_Activity_. Write the listing out again word for word. Pictures do not belong in the copy.

_Data_.
--- START ---

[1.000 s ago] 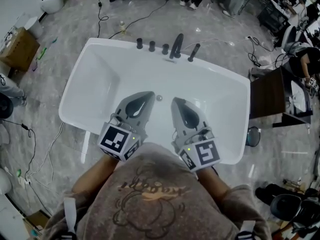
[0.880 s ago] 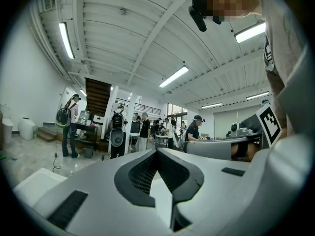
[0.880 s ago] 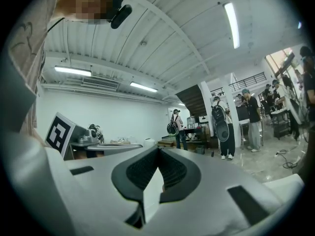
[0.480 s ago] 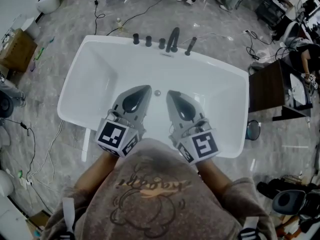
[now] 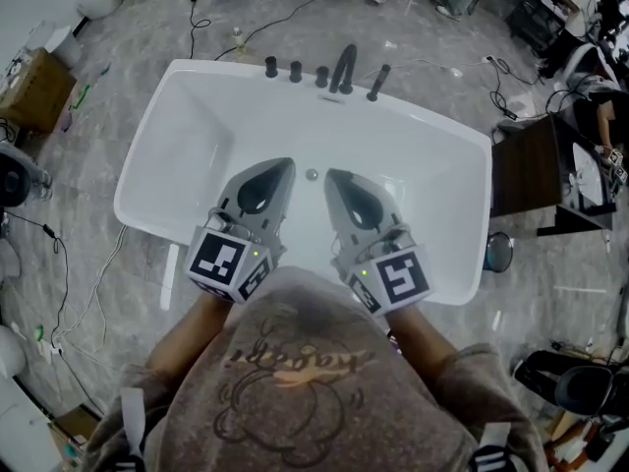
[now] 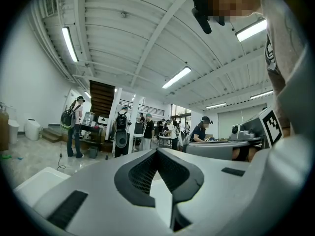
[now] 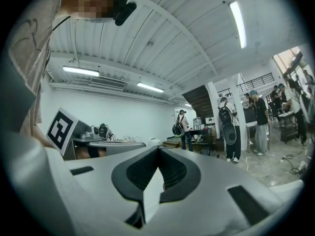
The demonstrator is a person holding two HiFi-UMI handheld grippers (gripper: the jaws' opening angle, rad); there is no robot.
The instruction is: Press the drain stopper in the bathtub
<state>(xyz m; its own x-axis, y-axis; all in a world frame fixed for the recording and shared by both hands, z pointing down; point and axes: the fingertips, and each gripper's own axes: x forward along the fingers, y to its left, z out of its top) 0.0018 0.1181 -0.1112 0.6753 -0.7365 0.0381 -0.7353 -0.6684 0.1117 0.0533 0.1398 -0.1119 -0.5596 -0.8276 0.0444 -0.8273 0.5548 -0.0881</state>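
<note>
In the head view the white bathtub (image 5: pixel 423 116) lies below me, and its small round metal drain stopper (image 5: pixel 312 175) sits on the tub floor near the middle. My left gripper (image 5: pixel 286 164) hangs over the tub with its tip just left of the stopper. My right gripper (image 5: pixel 330 175) points in from the right, its tip close beside the stopper. Both are shut with nothing held. In the left gripper view the left gripper (image 6: pixel 157 149) has its jaws meeting at the tip. The right gripper (image 7: pixel 158 148) shows the same in its own view.
A black faucet (image 5: pixel 342 67), three black knobs (image 5: pixel 295 70) and a hand shower (image 5: pixel 376 82) line the tub's far rim. A dark cabinet (image 5: pixel 521 190) stands to the right and a cardboard box (image 5: pixel 34 91) to the left. Cables cross the floor. People (image 6: pixel 77 127) stand further off.
The view has shifted slightly. Both grippers stay shut over the tub, and the right gripper's tip has come a little nearer the stopper.
</note>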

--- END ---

_Problem solution_.
[1.000 s ago] 
[0.880 s ago] 
[0.880 s ago] 
[0.480 s ago] 
[now] 
[now] 
[now] 
The demonstrator is a person holding two HiFi-UMI handheld grippers (gripper: the jaws' opening angle, rad); there is no robot.
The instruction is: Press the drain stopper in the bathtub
<state>(xyz m; its own x-axis, y-axis; all in a world frame fixed for the recording and shared by both hands, z pointing down; point and axes: the fingertips, and each gripper's own axes: x forward along the fingers, y to its left, z out of its top) 0.0018 0.1181 -0.1112 0.6753 -0.7365 0.0381 -0.7353 -0.6684 0.1117 0.0533 0.1398 -0.1119 -0.5596 -0.8276 0.0444 -0.8273 0.5548 -0.0881</state>
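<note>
In the head view the white bathtub (image 5: pixel 423 116) lies below me, and its small round metal drain stopper (image 5: pixel 312 175) sits on the tub floor near the middle. My left gripper (image 5: pixel 286 164) hangs over the tub with its tip just left of the stopper. My right gripper (image 5: pixel 330 175) points in from the right, its tip close beside the stopper. Both are shut with nothing held. In the left gripper view the left gripper (image 6: pixel 157 149) has its jaws meeting at the tip. The right gripper (image 7: pixel 158 148) shows the same in its own view.
A black faucet (image 5: pixel 342 67), three black knobs (image 5: pixel 295 70) and a hand shower (image 5: pixel 376 82) line the tub's far rim. A dark cabinet (image 5: pixel 521 190) stands to the right and a cardboard box (image 5: pixel 34 91) to the left. Cables cross the floor. People (image 6: pixel 77 127) stand further off.
The view has shifted slightly. Both grippers stay shut over the tub, and the right gripper's tip has come a little nearer the stopper.
</note>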

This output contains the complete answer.